- [EXERCISE DIRECTIONS]:
All of the data must be returned word for word.
Segment Start: RECORDED INFORMATION
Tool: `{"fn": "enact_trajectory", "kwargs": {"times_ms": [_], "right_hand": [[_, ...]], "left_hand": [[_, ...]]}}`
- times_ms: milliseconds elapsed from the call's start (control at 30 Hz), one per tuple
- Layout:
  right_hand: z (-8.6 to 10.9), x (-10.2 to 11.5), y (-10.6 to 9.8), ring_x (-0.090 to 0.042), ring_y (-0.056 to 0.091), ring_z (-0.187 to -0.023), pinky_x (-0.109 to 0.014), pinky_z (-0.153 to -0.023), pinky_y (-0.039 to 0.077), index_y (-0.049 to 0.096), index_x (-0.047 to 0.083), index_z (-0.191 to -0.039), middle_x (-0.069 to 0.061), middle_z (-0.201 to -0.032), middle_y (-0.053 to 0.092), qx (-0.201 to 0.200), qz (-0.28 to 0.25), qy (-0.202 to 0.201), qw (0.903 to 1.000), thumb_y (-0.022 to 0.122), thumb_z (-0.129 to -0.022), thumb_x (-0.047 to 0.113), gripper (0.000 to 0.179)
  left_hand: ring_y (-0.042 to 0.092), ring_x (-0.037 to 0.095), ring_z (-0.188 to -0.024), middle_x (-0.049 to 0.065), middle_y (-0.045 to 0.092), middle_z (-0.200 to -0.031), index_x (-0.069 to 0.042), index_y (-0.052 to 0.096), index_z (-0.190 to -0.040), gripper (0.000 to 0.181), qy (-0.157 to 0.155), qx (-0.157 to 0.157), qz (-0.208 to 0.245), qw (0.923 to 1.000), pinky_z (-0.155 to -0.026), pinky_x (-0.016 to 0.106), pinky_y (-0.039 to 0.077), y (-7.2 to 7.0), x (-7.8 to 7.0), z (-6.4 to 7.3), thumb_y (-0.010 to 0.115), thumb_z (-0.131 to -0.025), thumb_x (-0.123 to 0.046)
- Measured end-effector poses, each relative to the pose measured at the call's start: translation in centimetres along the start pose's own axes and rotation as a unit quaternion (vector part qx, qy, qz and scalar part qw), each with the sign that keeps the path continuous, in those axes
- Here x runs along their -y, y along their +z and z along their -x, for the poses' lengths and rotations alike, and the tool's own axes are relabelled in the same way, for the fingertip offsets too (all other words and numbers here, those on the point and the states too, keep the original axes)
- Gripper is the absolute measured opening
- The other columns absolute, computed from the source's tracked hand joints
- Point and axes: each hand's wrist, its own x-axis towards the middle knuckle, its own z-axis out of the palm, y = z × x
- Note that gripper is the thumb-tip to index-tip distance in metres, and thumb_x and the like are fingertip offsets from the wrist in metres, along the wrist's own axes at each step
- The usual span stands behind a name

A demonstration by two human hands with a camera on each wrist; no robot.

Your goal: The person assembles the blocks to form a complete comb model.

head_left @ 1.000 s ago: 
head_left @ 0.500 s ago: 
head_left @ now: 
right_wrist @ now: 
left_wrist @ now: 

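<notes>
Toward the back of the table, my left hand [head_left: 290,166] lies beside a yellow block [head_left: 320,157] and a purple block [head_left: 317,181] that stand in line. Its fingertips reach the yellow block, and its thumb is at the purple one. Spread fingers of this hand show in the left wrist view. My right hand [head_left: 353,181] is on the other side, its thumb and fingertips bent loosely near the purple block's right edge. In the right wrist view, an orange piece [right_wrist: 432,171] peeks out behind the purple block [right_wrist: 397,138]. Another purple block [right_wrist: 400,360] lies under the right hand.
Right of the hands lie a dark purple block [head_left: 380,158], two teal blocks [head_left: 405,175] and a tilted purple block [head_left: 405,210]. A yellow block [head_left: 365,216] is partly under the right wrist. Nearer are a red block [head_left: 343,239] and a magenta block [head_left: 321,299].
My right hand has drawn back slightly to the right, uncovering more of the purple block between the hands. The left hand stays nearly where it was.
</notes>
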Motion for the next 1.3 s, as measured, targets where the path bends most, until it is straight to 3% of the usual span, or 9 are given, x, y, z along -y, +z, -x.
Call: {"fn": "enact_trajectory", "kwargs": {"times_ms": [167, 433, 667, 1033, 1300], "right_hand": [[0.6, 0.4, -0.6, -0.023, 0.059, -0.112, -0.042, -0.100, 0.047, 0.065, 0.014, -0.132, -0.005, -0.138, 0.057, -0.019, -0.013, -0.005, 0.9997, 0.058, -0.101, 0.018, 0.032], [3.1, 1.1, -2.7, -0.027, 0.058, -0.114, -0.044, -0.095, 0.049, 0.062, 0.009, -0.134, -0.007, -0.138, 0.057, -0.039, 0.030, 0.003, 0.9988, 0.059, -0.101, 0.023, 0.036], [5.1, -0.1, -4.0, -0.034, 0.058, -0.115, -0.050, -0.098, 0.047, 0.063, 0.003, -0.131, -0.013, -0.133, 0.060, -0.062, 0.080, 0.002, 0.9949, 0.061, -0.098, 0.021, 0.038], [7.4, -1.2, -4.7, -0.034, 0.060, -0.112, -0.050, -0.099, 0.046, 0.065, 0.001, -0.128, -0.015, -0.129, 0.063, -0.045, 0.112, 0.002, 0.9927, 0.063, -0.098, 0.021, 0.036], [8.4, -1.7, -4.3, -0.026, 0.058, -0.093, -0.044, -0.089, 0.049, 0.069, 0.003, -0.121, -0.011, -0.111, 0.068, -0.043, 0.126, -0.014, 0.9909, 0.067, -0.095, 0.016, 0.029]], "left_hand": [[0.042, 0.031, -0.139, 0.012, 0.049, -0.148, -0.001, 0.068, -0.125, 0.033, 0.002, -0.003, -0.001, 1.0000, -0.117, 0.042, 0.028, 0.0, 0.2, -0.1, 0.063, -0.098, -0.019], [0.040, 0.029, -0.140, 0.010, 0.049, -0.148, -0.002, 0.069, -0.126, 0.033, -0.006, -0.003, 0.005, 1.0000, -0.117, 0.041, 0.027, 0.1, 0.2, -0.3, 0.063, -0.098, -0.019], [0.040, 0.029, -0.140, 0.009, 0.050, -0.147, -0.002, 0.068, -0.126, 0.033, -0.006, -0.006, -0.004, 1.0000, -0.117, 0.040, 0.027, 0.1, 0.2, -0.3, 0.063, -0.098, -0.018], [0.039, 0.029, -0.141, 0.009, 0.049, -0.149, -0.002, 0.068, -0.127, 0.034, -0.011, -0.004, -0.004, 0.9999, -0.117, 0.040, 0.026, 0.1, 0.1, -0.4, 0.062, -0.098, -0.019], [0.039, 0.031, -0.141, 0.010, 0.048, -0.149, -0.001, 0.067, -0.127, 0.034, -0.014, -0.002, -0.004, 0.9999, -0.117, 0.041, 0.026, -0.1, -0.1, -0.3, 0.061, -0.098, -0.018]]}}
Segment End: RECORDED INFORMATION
- [RESPONSE BELOW]:
Tool: `{"fn": "enact_trajectory", "kwargs": {"times_ms": [_], "right_hand": [[_, ...]], "left_hand": [[_, ...]]}}`
- times_ms: milliseconds elapsed from the call's start (control at 30 Hz), one per tuple
- Layout:
  right_hand: z (-8.6 to 10.9), x (-10.2 to 11.5), y (-10.6 to 9.8), ring_x (-0.090 to 0.042), ring_y (-0.056 to 0.091), ring_z (-0.187 to -0.023), pinky_x (-0.109 to 0.014), pinky_z (-0.153 to -0.023), pinky_y (-0.039 to 0.077), index_y (-0.049 to 0.096), index_x (-0.047 to 0.083), index_z (-0.191 to -0.039), middle_x (-0.069 to 0.061), middle_z (-0.201 to -0.032), middle_y (-0.053 to 0.092), qx (-0.201 to 0.200), qz (-0.28 to 0.25), qy (-0.202 to 0.201), qw (0.903 to 1.000), thumb_y (-0.022 to 0.122), thumb_z (-0.129 to -0.022), thumb_x (-0.047 to 0.113), gripper (0.000 to 0.179)
  left_hand: ring_y (-0.042 to 0.092), ring_x (-0.037 to 0.095), ring_z (-0.188 to -0.024), middle_x (-0.049 to 0.065), middle_y (-0.045 to 0.092), middle_z (-0.200 to -0.031), index_x (-0.069 to 0.042), index_y (-0.052 to 0.096), index_z (-0.190 to -0.040), gripper (0.000 to 0.181), qy (-0.157 to 0.155), qx (-0.157 to 0.157), qz (-0.208 to 0.245), qw (0.923 to 1.000), pinky_z (-0.155 to -0.026), pinky_x (-0.016 to 0.106), pinky_y (-0.039 to 0.077), y (-7.2 to 7.0), x (-7.8 to 7.0), z (-6.4 to 7.3), thumb_y (-0.010 to 0.115), thumb_z (-0.131 to -0.025), thumb_x (-0.123 to 0.046)
- Measured end-effector poses, each relative to the pose measured at the call's start: translation in centimetres along the start pose's own axes and rotation as a unit quaternion (vector part qx, qy, qz and scalar part qw), each with the sign that keeps the path continuous, in those axes
- Here x runs along their -y, y along their +z and z along their -x, for the poses' lengths and rotations alike, and the tool's own axes are relabelled in the same way, for the fingertip offsets too (all other words and numbers here, those on the point and the states too, keep the original axes)
- Gripper is the absolute measured opening
- The other columns absolute, computed from the source's tracked hand joints
- Point and axes: each hand's wrist, its own x-axis towards the middle knuckle, its own z-axis out of the palm, y = z × x
- Note that gripper is the thumb-tip to index-tip distance in metres, and thumb_x and the like are fingertip offsets from the wrist in metres, along the wrist's own axes at each step
- The usual span stands behind a name

A demonstration by two human hands with a camera on each wrist; no robot.

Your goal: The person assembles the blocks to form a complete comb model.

head_left @ 1.000 s ago: 
head_left @ 0.500 s ago: 
head_left @ now: 
right_wrist @ now: 
left_wrist @ now: 

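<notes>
Toward the back of the table, my left hand [head_left: 290,166] lies beside a yellow block [head_left: 320,157] and a purple block [head_left: 317,181] that stand in line. Its fingertips reach the yellow block, and its thumb is at the purple one. Spread fingers of this hand show in the left wrist view. My right hand [head_left: 353,181] is on the other side, its thumb and fingertips bent loosely near the purple block's right edge. In the right wrist view, an orange piece [right_wrist: 432,171] peeks out behind the purple block [right_wrist: 397,138]. Another purple block [right_wrist: 400,360] lies under the right hand.
Right of the hands lie a dark purple block [head_left: 380,158], two teal blocks [head_left: 405,175] and a tilted purple block [head_left: 405,210]. A yellow block [head_left: 365,216] is partly under the right wrist. Nearer are a red block [head_left: 343,239] and a magenta block [head_left: 321,299].
My right hand has drawn back slightly to the right, uncovering more of the purple block between the hands. The left hand stays nearly where it was.
</notes>
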Motion for the next 1.3 s, as measured, targets where the path bends most, until it is straight to 3% of the usual span, or 9 are given, x, y, z along -y, +z, -x.
Call: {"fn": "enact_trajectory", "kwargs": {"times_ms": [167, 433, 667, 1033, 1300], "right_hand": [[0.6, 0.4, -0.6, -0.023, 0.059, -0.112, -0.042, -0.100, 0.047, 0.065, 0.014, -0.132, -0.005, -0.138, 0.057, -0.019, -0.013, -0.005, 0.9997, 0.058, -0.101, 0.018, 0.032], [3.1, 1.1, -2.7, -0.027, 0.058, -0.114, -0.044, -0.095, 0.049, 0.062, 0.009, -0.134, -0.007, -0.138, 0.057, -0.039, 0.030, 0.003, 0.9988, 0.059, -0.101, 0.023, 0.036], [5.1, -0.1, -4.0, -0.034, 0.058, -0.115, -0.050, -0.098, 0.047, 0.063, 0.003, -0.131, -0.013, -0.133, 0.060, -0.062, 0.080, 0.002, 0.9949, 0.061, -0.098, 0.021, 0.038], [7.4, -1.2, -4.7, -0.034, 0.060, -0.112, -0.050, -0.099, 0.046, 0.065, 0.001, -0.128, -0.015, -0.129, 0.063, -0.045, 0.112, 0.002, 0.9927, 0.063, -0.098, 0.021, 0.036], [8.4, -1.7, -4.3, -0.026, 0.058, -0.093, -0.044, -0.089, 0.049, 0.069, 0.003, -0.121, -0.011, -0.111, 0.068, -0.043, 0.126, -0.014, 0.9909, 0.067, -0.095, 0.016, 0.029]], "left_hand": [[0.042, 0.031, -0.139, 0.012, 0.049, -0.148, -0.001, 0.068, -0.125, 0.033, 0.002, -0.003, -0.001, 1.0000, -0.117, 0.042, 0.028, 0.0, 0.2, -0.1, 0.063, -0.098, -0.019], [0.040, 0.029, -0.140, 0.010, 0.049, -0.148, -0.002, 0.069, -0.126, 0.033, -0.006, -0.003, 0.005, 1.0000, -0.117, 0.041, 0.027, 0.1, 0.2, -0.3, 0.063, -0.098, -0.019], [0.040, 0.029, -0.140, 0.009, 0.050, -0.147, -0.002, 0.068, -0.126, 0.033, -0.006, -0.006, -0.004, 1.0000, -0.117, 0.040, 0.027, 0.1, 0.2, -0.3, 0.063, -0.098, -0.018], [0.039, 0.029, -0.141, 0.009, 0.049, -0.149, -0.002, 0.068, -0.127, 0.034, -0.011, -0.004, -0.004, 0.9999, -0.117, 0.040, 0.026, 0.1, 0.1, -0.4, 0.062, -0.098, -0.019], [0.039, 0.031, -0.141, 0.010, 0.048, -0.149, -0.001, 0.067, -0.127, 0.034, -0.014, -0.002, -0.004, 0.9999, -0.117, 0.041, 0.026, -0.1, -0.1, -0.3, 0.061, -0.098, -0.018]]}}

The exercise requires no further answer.